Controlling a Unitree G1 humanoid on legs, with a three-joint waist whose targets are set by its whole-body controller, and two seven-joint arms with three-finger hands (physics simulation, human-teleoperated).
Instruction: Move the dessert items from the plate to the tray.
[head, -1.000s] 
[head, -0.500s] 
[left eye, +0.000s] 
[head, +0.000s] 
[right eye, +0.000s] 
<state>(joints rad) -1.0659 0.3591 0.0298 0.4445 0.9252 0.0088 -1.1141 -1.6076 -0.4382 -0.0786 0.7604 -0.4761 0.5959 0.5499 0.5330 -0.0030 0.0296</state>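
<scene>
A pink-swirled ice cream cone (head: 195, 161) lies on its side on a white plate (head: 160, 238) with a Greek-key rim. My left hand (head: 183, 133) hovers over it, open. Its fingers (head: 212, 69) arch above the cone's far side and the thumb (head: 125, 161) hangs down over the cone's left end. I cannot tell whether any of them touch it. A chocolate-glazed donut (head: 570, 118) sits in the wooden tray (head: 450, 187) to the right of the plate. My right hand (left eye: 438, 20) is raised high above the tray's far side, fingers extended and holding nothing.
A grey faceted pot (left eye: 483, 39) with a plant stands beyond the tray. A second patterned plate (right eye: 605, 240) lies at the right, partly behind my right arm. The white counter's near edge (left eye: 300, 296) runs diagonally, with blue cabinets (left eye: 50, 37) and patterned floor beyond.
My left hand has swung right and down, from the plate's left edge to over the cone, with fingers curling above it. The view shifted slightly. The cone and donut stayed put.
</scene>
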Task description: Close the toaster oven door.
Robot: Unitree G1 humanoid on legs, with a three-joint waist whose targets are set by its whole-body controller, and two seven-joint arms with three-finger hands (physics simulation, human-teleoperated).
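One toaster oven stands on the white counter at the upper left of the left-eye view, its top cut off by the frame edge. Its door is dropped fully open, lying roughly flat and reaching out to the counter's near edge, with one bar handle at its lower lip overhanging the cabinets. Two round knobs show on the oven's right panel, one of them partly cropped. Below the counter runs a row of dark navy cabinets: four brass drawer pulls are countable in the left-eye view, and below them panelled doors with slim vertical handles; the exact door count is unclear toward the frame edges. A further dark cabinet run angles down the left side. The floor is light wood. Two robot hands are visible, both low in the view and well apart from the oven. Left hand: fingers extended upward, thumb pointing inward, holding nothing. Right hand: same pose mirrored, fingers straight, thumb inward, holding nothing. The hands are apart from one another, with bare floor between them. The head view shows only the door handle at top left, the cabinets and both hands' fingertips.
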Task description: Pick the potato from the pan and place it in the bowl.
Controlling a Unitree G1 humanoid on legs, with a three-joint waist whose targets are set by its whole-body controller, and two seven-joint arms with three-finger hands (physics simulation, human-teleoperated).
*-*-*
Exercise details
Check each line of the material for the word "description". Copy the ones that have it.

Exercise solution
Task description: Close the toaster oven door.
Task description: Pick the potato from the pan and place it in the bowl.

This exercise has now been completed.